= EXERCISE =
From the data, copy out every line in which the word "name" appears.

= INFORMATION SUPPLIED =
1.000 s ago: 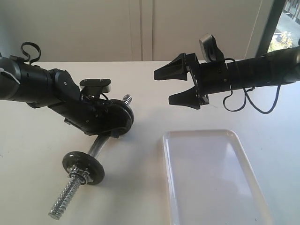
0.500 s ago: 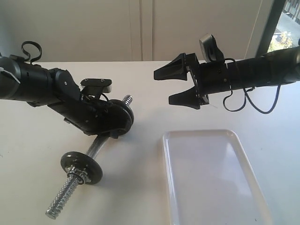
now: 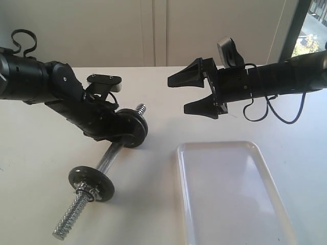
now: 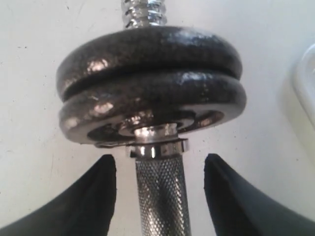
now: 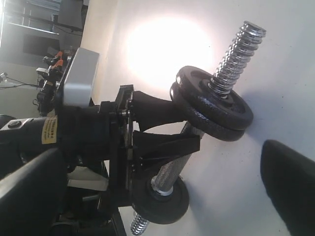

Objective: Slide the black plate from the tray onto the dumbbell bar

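Observation:
The dumbbell bar lies slantwise on the table, one black disc near its close threaded end. At the far end two black discs sit stacked; the outer one, toward the threaded tip, is the black plate. My left gripper is open, its fingers astride the knurled bar just behind the stacked discs, with gaps on both sides. The white tray holds nothing. My right gripper hangs open above the table, well apart from the bar.
The right wrist view looks along the table at the left gripper, the stacked discs and the far threaded tip. A white wall lies behind the table, a window at the far right.
The left arm has lifted and shifted toward the far side, so more of the knurled bar shows. The bar's near end swung slightly to the right. The right arm has not moved.

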Robot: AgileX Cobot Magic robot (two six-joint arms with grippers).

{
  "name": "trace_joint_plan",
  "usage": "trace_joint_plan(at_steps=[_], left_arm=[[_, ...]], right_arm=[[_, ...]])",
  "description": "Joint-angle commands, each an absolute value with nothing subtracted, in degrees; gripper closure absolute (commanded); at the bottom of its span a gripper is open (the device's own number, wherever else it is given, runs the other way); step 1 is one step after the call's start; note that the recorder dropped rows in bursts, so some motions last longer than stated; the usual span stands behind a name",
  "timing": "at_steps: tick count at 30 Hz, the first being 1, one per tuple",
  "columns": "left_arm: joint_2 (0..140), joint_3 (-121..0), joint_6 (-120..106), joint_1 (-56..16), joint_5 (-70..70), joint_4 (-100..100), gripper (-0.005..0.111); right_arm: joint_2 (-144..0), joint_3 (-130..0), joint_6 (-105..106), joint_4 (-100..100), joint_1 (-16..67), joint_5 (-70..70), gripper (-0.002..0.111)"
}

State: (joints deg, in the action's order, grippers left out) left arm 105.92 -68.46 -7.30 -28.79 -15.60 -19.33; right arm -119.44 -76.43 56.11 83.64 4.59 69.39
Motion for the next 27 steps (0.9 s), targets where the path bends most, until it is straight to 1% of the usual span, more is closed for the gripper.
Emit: trace_joint_plan(at_steps=[1,4,11,13,14,16,17,21,22,23,27], left_arm=[[103.4,-68.6,-7.3,-28.6,-19.7,-17.1,0.048],[101.5,-68.6,-5.3,-28.6,-21.6,-13.8,0.048],[95.9,-68.6,6.0,-28.6,-28.9,2.1,0.048],[93.9,-68.6,10.9,-28.6,-31.9,8.1,0.051],[93.0,-68.6,13.0,-28.6,-33.5,11.2,0.054],[90.9,-68.6,17.2,-28.6,-37.6,16.8,0.065],[90.0,-68.6,19.0,-28.6,-39.4,18.7,0.070],[84.8,-68.6,23.8,-28.6,-43.6,22.6,0.094],[83.3,-68.6,23.8,-28.6,-44.3,22.6,0.100],[81.9,-68.6,23.8,-28.7,-45.2,22.5,0.107],[75.8,-66.3,23.8,-28.7,-46.0,21.7,0.107]], right_arm=[[-118.9,-76.6,56.3,84.3,4.0,70.0,0.008],[-118.9,-76.6,56.3,84.3,4.0,70.0,0.008],[-118.9,-76.6,55.2,83.3,4.0,70.0,0.008],[-118.7,-76.6,55.2,82.2,4.0,70.0,0.012],[-118.6,-76.6,55.2,81.8,4.0,70.0,0.016],[-118.0,-76.6,54.5,80.7,4.0,70.0,0.034],[-117.4,-76.6,53.7,80.0,4.0,70.0,0.047],[-113.4,-76.5,50.8,74.8,4.0,70.0,0.109],[-112.2,-76.4,50.3,73.3,4.0,70.0,0.107],[-110.3,-75.9,50.3,71.8,4.0,70.0,0.108],[-101.1,-71.8,50.7,71.6,4.0,70.0,0.108]])
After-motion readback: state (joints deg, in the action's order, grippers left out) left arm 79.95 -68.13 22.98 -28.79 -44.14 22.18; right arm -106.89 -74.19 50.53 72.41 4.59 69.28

= SOLUTION TO THIS PROBLEM =
  "name": "trace_joint_plan",
  "description": "Joint-angle commands, each an absolute value with nothing subtracted, in degrees; gripper closure absolute (commanded); at the bottom of its span a gripper is open (the device's own number, wherever else it is given, runs the other way); step 1 is one step after the call's start; note that the recorder dropped rows in bursts, so some motions last longer than stated; the usual span stands behind a name",

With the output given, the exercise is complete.